“It’s an important case, and so we’ll work as quickly as we can, consistent with deciding the case in a principled and consistent way,” Jamal Greene, a Columbia Law School professor and co-chair of the body, told POLITICO. “We’ll all work hard to decide it as quickly as we can do responsibly.”
The public comments will be posted online when the board publishes its ruling in the Trump case.
The case represents a watershed moment on the limits that social media companies can impose on elected officials for online posts targeting potentially tens of millions of would-be voters. Trump also remains suspended by numerous other platforms, including Twitter.
Facebook has come under scrutiny from Republicans over accusations that it and other tech giants censor conservatives’ speech, while Democrats blame the company for not acting swiftly enough to clamp down on Trump’s partisan comments before and during the Jan. 6 riots.
The Oversight Board’s decision in the Trump case will be binding on Facebook.

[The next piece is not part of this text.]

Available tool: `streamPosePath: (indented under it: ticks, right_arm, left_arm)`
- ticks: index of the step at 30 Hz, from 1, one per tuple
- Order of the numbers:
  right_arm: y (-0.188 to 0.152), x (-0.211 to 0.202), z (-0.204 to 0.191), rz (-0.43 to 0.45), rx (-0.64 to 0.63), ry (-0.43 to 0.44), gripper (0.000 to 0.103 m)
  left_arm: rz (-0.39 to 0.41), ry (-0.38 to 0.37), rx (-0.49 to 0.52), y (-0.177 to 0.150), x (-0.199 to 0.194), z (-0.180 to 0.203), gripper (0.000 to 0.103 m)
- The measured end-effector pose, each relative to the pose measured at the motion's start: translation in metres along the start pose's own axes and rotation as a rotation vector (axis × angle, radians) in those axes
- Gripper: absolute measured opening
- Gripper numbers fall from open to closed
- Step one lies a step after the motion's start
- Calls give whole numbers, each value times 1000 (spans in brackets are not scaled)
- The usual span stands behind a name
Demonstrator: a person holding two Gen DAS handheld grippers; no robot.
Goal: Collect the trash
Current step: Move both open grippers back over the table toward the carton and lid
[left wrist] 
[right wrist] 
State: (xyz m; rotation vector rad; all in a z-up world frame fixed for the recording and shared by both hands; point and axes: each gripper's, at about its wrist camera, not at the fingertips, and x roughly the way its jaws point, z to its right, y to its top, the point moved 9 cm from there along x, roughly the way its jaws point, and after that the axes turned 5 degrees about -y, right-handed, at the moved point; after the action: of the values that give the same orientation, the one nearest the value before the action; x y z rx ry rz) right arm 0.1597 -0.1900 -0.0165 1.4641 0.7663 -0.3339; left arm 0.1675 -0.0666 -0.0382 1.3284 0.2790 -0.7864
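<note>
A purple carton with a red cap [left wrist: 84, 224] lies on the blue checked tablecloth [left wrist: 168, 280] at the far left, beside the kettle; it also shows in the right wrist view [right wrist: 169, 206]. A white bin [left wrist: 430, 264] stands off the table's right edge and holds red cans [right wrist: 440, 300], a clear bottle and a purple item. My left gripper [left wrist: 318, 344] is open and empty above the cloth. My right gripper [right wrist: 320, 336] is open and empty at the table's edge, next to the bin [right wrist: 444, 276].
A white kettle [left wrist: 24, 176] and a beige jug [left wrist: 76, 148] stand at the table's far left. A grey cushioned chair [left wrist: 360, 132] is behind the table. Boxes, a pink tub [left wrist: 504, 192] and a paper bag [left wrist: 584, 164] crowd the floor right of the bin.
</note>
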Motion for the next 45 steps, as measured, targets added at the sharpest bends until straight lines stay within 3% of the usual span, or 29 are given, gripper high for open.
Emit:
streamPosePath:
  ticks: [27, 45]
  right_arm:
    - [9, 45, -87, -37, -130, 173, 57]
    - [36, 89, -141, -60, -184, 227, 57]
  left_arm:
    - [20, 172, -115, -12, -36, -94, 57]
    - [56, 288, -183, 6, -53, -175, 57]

In its first series of rulings, announced Thursday, the group ruled against the company’s decisions to remove online posts in four out of five cases involving issues such as religious bias and threats of violence.
Helle Thorning-Schmidt, a former Danish prime minister and another co-chair of the group, told POLITICO not to interpret those as a precedent for how the body may eventually rule in Trump’s case. “You can’t read anything into that,” she said.